● **EXERCISE INSTRUCTIONS**
Go through the data below. List every line that holds the word "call".

● **INPUT DATA**
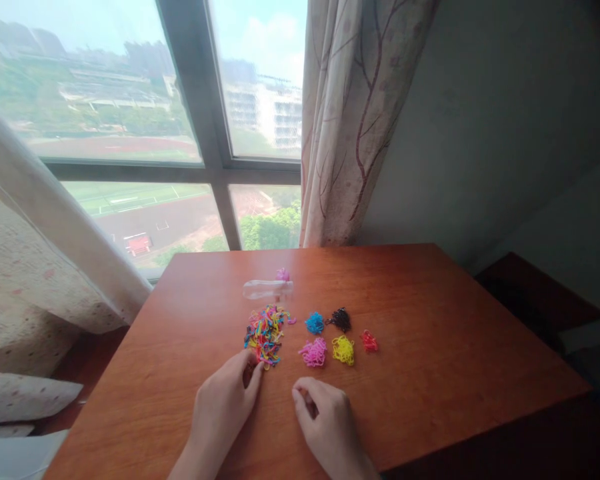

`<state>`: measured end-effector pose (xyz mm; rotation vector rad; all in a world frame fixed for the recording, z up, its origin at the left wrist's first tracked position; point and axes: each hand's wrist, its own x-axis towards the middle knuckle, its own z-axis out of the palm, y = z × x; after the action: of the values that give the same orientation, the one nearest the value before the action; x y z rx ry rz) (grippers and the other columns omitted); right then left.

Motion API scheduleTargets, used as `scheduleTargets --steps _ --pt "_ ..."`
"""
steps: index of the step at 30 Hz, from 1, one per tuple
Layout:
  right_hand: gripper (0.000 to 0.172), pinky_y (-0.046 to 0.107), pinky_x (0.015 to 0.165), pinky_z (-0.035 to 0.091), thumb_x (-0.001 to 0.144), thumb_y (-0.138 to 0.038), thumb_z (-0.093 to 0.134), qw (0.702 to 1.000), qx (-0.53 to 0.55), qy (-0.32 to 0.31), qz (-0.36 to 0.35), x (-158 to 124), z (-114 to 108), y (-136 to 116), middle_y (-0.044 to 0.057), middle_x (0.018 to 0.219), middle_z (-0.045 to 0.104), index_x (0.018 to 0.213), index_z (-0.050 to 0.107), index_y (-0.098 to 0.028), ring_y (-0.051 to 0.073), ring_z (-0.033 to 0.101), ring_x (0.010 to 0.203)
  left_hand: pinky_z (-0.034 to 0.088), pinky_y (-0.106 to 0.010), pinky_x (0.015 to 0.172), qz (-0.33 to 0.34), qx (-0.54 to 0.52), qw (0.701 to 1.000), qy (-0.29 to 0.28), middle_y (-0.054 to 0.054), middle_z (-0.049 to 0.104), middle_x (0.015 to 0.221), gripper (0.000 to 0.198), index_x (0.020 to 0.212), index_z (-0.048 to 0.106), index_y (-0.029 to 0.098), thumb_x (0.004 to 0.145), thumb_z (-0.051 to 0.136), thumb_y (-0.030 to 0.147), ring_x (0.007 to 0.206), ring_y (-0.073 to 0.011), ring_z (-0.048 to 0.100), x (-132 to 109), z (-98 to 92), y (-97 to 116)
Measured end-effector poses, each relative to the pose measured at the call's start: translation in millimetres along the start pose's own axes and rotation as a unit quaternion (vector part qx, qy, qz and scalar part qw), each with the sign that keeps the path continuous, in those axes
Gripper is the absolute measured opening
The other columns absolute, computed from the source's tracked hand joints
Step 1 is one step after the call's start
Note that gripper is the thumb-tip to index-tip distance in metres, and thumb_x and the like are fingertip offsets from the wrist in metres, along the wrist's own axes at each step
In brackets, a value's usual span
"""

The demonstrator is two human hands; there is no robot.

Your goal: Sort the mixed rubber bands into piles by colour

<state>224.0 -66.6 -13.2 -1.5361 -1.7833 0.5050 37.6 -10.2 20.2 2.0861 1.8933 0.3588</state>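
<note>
A mixed heap of small coloured rubber bands (266, 331) lies on the brown wooden table (430, 347). To its right sit small sorted piles: blue (315, 323), black (341, 319), red (369, 341), yellow (343, 349) and pink (313, 353). My left hand (225, 407) touches the near edge of the mixed heap, fingers curled in a pinch. My right hand (325, 417) rests on the table just below the pink pile, fingers curled under; what they hold is hidden.
A clear plastic bottle (267, 289) lies on its side beyond the heap, with a small pink thing (283, 274) behind it. A window and patterned curtains (355, 120) stand past the far table edge. A dark low surface (535, 300) sits at the right.
</note>
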Motion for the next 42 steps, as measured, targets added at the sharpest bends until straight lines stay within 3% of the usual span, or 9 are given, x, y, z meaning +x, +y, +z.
scheduleTargets --steps 13,19,24,31,42 --pt "0.015 0.021 0.057 0.034 0.093 -0.023 0.051 1.000 0.017 -0.011 0.011 4 -4 -3 -0.003 0.065 0.062 0.082 0.061 -0.022 0.012 0.058 0.057 0.043 -0.024 0.062 0.007 -0.028 0.999 0.038 0.003 0.072 0.077 0.021 0.087 0.062 0.026 0.092 0.044 0.036 0.069 -0.0160 0.069 -4 6.1 -10" --pt "0.014 0.022 0.058 0.032 0.092 -0.021 0.052 0.999 0.019 -0.024 0.019 3 -2 -2 -0.004 0.065 0.060 0.081 0.060 -0.023 0.012 0.056 0.058 0.042 -0.023 0.059 -0.032 -0.015 0.999 0.037 0.004 0.070 0.072 0.023 0.098 0.063 0.027 0.091 0.045 0.040 0.064 -0.0152 0.068 -9 1.0 -18" --pt "0.014 0.023 0.058 0.031 0.092 -0.021 0.052 0.999 0.017 -0.030 0.025 3 -2 -2 -0.004 0.066 0.061 0.081 0.061 -0.023 0.012 0.056 0.059 0.044 -0.024 0.062 -0.065 0.011 0.998 0.022 0.002 0.074 0.083 0.024 0.099 0.064 0.027 0.090 0.047 0.042 0.073 -0.0172 0.071 -15 -4.7 -25" --pt "0.015 0.022 0.058 0.031 0.092 -0.022 0.052 0.999 0.011 -0.024 0.021 4 -3 -3 -0.003 0.065 0.061 0.081 0.062 -0.022 0.012 0.057 0.059 0.045 -0.023 0.061 -0.041 0.014 0.999 0.004 0.002 0.074 0.087 0.023 0.101 0.063 0.027 0.091 0.047 0.040 0.074 -0.0160 0.071 -13 -5.0 -15" --pt "0.015 0.022 0.057 0.032 0.091 -0.021 0.052 1.000 0.010 -0.015 0.014 3 -2 -3 -0.004 0.064 0.062 0.080 0.062 -0.023 0.012 0.057 0.057 0.049 -0.023 0.060 0.013 -0.023 0.998 0.064 0.003 0.075 0.081 0.023 0.087 0.067 0.027 0.089 0.048 0.040 0.070 -0.0159 0.072 -15 -2.6 -28"
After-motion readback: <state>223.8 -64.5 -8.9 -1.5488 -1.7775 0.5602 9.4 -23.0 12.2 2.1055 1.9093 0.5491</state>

● **EXERCISE RESPONSE**
Measured end-effector poses, each relative to the pose measured at the call's start: translation in millimetres along the start pose's own axes and rotation as a unit quaternion (vector part qx, qy, qz and scalar part qw), each with the sign that keeps the path continuous, in those axes
Step 1 is one step after the call's start

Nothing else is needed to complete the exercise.